* **Work to be completed**
Only the lines from the one containing "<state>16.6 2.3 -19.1" through the end of the listing below belong in your answer; retype them exactly.

* **Information shown**
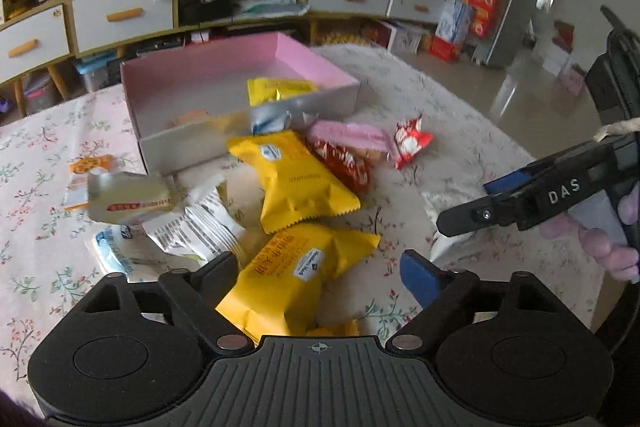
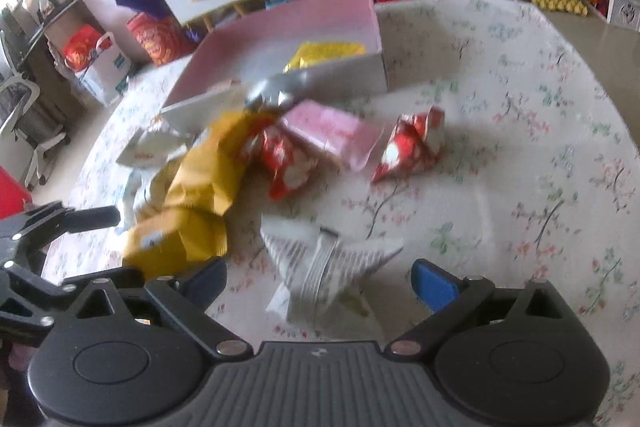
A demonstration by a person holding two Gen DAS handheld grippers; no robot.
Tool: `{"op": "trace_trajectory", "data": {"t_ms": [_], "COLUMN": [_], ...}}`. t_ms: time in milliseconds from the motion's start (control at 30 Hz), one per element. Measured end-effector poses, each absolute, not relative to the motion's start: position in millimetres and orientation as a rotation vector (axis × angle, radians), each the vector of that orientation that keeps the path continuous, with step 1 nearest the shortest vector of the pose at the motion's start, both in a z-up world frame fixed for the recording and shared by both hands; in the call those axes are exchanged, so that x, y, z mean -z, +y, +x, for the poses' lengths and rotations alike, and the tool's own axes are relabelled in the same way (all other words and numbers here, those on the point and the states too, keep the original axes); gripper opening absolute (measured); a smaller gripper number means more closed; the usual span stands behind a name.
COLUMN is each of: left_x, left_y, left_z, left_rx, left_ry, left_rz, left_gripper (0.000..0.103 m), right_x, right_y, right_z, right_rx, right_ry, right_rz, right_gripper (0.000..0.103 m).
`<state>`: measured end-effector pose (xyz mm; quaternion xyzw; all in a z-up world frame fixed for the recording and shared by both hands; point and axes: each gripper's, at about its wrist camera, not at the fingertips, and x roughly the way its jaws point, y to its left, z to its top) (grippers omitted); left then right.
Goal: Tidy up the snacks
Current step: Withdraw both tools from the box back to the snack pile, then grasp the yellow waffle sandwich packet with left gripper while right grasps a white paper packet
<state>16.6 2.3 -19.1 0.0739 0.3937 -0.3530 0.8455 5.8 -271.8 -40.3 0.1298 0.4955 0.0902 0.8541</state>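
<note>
my left gripper (image 1: 320,267): agape over yellow packet (image 1: 296,279) (unpinched) | my right gripper (image 2: 320,281): agape over white packet (image 2: 320,267) | pink box (image 1: 344,95): table's far edge

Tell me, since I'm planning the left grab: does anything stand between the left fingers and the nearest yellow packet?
Nothing visible does. The nearest yellow packet already lies between the open left gripper's fingers, though they aren't pressing it.
</note>
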Motion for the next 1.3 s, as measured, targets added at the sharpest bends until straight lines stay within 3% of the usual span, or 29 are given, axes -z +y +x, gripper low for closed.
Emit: {"op": "trace_trajectory", "data": {"t_ms": [267, 433, 633, 733, 800, 967, 1067, 1300], "left_x": [31, 37, 42, 46, 44, 44, 42, 28], "left_y": [-4, -11, -17, -17, -17, -17, -17, -18], "left_z": [28, 26, 23, 30, 33, 34, 33, 28], "left_rx": [0.725, 0.741, 0.710, 0.655, 0.635, 0.625, 0.624, 0.663], "left_ry": [0.891, 0.954, 0.982, 1.009, 1.013, 1.019, 1.022, 1.010], "left_rz": [0.188, 0.222, 0.239, 0.206, 0.181, 0.142, 0.130, 0.092], "left_gripper": [0.080, 0.065, 0.063, 0.052, 0.046, 0.039, 0.037, 0.036], "right_x": [49, 55, 53, 53, 52, 49, 45, 40], "right_y": [-266, -267, -265, -260, -259, -261, -262, -269], "right_z": [3, 4, 5, 6, 6, 7, 7, 10], "right_rx": [-0.183, -0.158, -0.155, -0.153, -0.142, -0.140, -0.137, -0.138], "right_ry": [1.077, 1.102, 1.099, 1.098, 1.092, 1.077, 1.066, 1.073], "right_rz": [0.245, 0.255, 0.250, 0.235, 0.224, 0.237, 0.239, 0.297], "right_gripper": [0.086, 0.085, 0.080, 0.074, 0.066, 0.034, 0.026, 0.022]}}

* **Expected answer**
<state>16.6 2.3 -19.1 0.0739 0.3937 -0.3530 0.8455 5.8 -271.8 -40.3 0.1298 0.4955 0.0902 0.8541</state>
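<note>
my left gripper (image 1: 320,267): agape over yellow packet (image 1: 296,279) (unpinched) | my right gripper (image 2: 320,281): agape over white packet (image 2: 320,267) | pink box (image 1: 344,95): table's far edge

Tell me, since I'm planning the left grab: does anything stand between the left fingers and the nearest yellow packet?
Nothing visible does. The nearest yellow packet already lies between the open left gripper's fingers, though they aren't pressing it.
</note>
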Motion for the next 1.3 s, as measured, targets added at the sharpest bends until straight lines stay within 3% of the usual span, or 29 are given, axes -z +y +x, gripper low for closed.
Emit: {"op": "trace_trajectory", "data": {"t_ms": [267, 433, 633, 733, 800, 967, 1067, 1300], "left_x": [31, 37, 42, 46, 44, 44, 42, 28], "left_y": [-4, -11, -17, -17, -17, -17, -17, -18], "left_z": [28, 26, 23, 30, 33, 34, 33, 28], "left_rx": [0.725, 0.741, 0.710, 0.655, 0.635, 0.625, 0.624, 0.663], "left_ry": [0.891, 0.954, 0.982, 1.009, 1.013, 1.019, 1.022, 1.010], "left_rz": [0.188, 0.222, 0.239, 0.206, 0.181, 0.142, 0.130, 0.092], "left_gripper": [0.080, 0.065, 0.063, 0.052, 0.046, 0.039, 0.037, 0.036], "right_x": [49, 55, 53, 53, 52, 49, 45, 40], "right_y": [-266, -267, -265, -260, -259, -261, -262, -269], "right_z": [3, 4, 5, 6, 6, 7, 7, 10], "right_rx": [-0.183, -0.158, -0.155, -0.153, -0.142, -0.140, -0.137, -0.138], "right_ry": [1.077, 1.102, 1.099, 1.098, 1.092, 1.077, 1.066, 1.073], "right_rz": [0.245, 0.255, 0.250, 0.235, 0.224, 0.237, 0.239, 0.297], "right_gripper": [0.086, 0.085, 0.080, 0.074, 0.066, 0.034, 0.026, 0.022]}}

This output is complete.